Taurus guns are not cheap. If you call 350 and more US-Dollars cheap than I would like to have your Bank-account. I mean a Hi-Point C9 is cheap. At least in my book. I mean I have a engineer paycheck own my house dept free but 350 Dollar are hey not cheap at all... 

Warranty misleading? What do you exactly mean by misleading Warranty? Can you clarify pls? 
Taurus said you have life warranty on the gun, but you have to pay shipment after 90 days of purchase. What the heck U talking about? You don't like the shipping cost - Well either do I, but that has nothing to do with warranty, it has to do with Manufacturers procedure. If you don't like that, say so and don't say Taurus guns are bad or the warranty is bad. 
Now me and you don't like the Manufacturers procedure but that has nothing to do with the quality of the gun. 
350 and more Dollars cheap? Well - no need to explain that, I have realized that your last name is Onassis and you writing here incognito. Psss... I don't tell


----------



## Bisley (Aug 24, 2008)

How many competitive shooters shoot Taurus guns? How many police departments use Taurus gun? Which military uses Taurus guns? How many genuine gun experts recommend Taurus guns? How many LGS clerks have a clue about anything except what sells? How many gun shops in East Texas have real gunsmiths?

If I had the answers to these questions, I might have a better understanding of loyalty to a brand that I have perceived as having a bad reputation for three decades.


----------



## PT111Pro (Nov 15, 2014)

@Besley
Q: How many police departments use Taurus gun?
A: That is an easy one. The Brasilian, Argentina (in parts Bersa built now also automatics for their Police military forces. You find there a mix of both at the moment) and Police of Peru. Also many African States using Taurus guns for their police forces like Cameroon, Tanzania, Kenya.
Q: Which military uses Taurus guns?
A: The same than mentioned above. 
Q: How many competitive shooters shoot Taurus guns?
A: I don't know.
Q: How many gun shops in East Texas have real gunsmiths?
A: I don't know but my LGS owner is. That is the reason why I go there even if gunsmithing there is not cheap.
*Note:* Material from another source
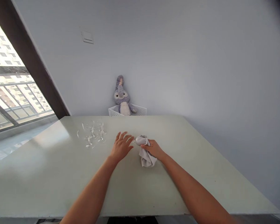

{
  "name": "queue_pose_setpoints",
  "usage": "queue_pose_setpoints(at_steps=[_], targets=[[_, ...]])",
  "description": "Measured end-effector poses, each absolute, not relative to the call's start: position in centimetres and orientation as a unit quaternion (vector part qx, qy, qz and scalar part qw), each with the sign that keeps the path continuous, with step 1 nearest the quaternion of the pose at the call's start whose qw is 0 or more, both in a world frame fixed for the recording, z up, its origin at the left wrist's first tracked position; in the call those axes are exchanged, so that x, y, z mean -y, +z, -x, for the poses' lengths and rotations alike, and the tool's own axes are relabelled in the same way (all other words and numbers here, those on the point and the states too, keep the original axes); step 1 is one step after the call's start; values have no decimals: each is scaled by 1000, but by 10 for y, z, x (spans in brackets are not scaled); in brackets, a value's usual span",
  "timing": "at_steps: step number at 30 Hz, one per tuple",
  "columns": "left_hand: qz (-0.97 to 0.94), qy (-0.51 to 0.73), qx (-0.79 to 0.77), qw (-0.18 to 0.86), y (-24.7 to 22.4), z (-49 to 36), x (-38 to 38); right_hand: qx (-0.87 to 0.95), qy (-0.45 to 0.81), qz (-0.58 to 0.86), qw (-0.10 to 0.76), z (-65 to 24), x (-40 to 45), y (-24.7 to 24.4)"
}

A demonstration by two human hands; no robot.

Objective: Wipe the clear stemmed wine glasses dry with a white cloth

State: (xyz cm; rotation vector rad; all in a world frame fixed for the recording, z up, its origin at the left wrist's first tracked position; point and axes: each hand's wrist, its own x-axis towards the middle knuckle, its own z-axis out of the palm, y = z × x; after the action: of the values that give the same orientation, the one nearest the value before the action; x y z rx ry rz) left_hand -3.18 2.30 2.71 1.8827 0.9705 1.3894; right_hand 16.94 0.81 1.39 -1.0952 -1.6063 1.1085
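Note:
A light grey cloth [148, 158] hangs from my right hand [153, 148], whose fingers are closed on it. Part of the cloth is inside a clear glass [138, 141], which lies on its side in the grip with its base pointing left. My left hand [122, 145] is just left of that base, fingers spread; whether a fingertip touches the glass is hard to tell. Several clear stemmed glasses [101, 136] stand in a group on the table's left part, beyond my left hand.
The pale table [189, 186] reaches back to the wall. Behind its far edge a grey plush toy [124, 107] sits in a white perforated basket [140, 110]. A window with a dark frame [32, 59] is at the left.

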Motion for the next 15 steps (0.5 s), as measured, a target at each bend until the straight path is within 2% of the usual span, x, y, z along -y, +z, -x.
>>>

Hummm Besley. What does this questions have to do with my Taurus PT111Pro or My PT92 or my PT809?

If I would be a police man and they would let me chose my weapon from any low end budget gun, I would probably go with a S&W M&P 40. But I would not hesitate to carry a PT 840.
The reliability of a gun have to be proven after purchase. I feel comfortable with a gun that I have shot at least 300 rounds and it doesn't matter of brand name. Even a HK have to show reliability first regarding cycling the rounds and fire every time I pull the trigger.

If ou buy a Glock you have problems too!
Police reported: 


> Problems with Glock Pistols: Misfires During Training Exercises | In Public Safety
> On May 13, CBS4 news reported that the Palm Beach County Sheriff's Department had experienced a number of misfires with their Glock semi-automatic handguns as well as some of their 9mm pistols


----------



## Bisley (Aug 24, 2008)

Well, I have zero Taurus guns and one Glock, a G20 that appears to be indestructible after several years, so I guess I don't have the hands on experience to comment further. The only gun I personally own that had an issue was a CZ, which wouldn't consistently cycle hollow points. It was gone to the factory for two weeks and has been perfect for years, now. So, I guess that maybe a person should just depend on his personal experiences, and leave others to do the same. I've found that people mostly only listen to advice that they already agree with, anyway (myself included, of course).


----------



## Goldwing (Nov 5, 2014)

PT111PRO,

Did you know that in September 2013 the State Military Police in Sao Paulo, Brazil had Taurus 24/7 DS handguns that were discharging when they were shaken? Check it out on youtube if you don't believe me. Apparently Taurus thought it was a serious matter since they recalled 98,000 of them.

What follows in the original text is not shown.